Your goal =>
Exact copies are required of the lines from the line containing "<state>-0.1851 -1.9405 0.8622" through the final line of the listing, both included, and of no other lines.
++++++++++++++++++++
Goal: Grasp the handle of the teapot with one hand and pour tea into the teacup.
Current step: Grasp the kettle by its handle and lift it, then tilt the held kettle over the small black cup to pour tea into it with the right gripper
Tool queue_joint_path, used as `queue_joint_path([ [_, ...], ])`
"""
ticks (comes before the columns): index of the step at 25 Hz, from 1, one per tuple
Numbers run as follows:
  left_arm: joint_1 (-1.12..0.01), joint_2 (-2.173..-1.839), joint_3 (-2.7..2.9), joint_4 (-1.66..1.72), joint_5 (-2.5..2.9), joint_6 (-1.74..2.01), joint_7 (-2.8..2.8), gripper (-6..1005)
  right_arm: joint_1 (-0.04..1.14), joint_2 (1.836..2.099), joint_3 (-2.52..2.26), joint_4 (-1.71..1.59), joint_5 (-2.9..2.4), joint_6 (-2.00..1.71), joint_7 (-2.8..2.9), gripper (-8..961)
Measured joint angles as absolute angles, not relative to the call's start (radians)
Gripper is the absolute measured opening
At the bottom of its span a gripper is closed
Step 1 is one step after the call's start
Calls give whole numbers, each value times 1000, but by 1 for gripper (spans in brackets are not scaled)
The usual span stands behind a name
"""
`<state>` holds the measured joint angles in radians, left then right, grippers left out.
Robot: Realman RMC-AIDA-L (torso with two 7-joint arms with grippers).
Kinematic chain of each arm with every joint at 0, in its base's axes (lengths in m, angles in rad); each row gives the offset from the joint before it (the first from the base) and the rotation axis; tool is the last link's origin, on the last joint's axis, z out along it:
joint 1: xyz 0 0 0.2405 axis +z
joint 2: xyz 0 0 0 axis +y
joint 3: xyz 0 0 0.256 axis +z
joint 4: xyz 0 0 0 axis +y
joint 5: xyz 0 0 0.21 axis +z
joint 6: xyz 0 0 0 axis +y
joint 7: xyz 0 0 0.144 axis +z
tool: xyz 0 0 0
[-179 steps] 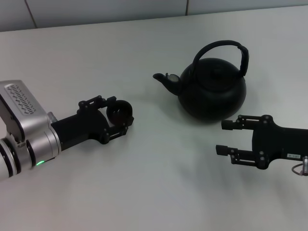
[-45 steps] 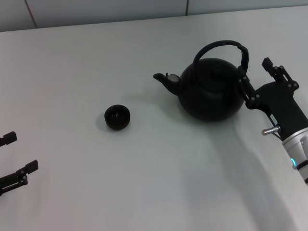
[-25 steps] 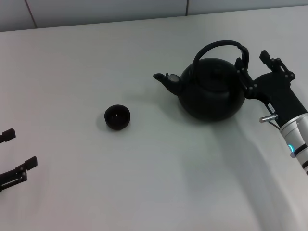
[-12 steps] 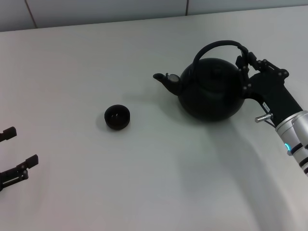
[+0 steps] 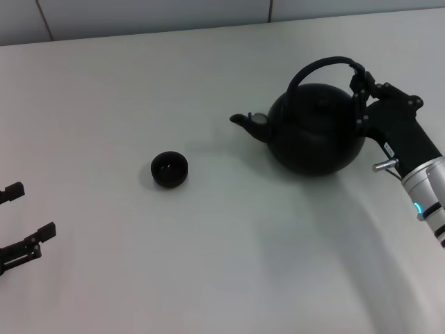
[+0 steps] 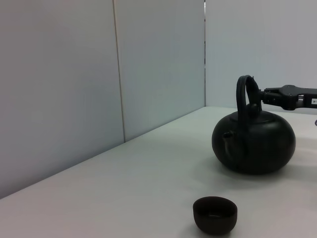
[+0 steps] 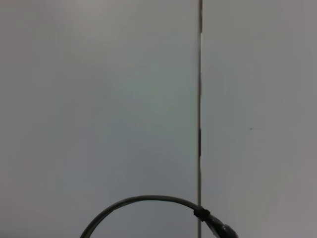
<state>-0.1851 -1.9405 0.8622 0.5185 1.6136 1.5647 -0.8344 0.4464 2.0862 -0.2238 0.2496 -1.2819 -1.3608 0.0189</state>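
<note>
The black teapot (image 5: 316, 136) stands at the right of the white table, with its spout toward the teacup. My right gripper (image 5: 360, 89) is shut on the sleeved right side of the arched handle (image 5: 325, 63). The small black teacup (image 5: 170, 169) sits alone to the pot's left, well apart from it. My left gripper (image 5: 21, 217) rests open and empty at the near left edge. In the left wrist view the teacup (image 6: 214, 214) is in front, the teapot (image 6: 255, 141) is behind it, and the right gripper (image 6: 277, 96) reaches in to the handle (image 6: 242, 96).
The white table (image 5: 208, 264) spreads bare between the cup and the near edge. A grey panelled wall (image 6: 99, 74) runs along the far side. The right wrist view holds only wall and a curved cable (image 7: 148, 206).
My right gripper has moved in from the right and shut on the handle. Since half a second ago the teapot has shifted slightly to the right with it. The teacup and left arm have not moved.
</note>
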Motion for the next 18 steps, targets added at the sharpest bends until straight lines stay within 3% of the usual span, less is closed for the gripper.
queue_joint_path([
  [8, -186, -1944, 862, 518, 1616, 1565, -835, 841, 471, 2085, -221, 193, -1301, -1397, 100, 82],
  [18, -184, -1950, 862, 519, 1620, 1565, -828, 840, 594, 2080, -234, -65, -1526, -1305, 424, 81],
])
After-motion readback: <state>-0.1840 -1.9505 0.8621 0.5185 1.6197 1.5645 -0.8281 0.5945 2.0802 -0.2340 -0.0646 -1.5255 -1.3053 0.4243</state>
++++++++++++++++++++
Your response =>
<state>-0.1851 -1.9405 0.8622 0.5185 1.6136 1.5647 -0.8344 0.4464 2.0862 -0.2238 0.2496 -1.2819 -1.3608 0.0189</state>
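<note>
The black teapot (image 5: 316, 136) stands at the right of the white table, with its spout toward the teacup. My right gripper (image 5: 360, 89) is shut on the sleeved right side of the arched handle (image 5: 325, 63). The small black teacup (image 5: 170, 169) sits alone to the pot's left, well apart from it. My left gripper (image 5: 21, 217) rests open and empty at the near left edge. In the left wrist view the teacup (image 6: 214, 214) is in front, the teapot (image 6: 255, 141) is behind it, and the right gripper (image 6: 277, 96) reaches in to the handle (image 6: 242, 96).
The white table (image 5: 208, 264) spreads bare between the cup and the near edge. A grey panelled wall (image 6: 99, 74) runs along the far side. The right wrist view holds only wall and a curved cable (image 7: 148, 206).
My right gripper has moved in from the right and shut on the handle. Since half a second ago the teapot has shifted slightly to the right with it. The teacup and left arm have not moved.
</note>
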Motion for the next 18 steps, targets added at the sharpest bends until straight lines stay within 3% of the usual span, less is closed for the gripper.
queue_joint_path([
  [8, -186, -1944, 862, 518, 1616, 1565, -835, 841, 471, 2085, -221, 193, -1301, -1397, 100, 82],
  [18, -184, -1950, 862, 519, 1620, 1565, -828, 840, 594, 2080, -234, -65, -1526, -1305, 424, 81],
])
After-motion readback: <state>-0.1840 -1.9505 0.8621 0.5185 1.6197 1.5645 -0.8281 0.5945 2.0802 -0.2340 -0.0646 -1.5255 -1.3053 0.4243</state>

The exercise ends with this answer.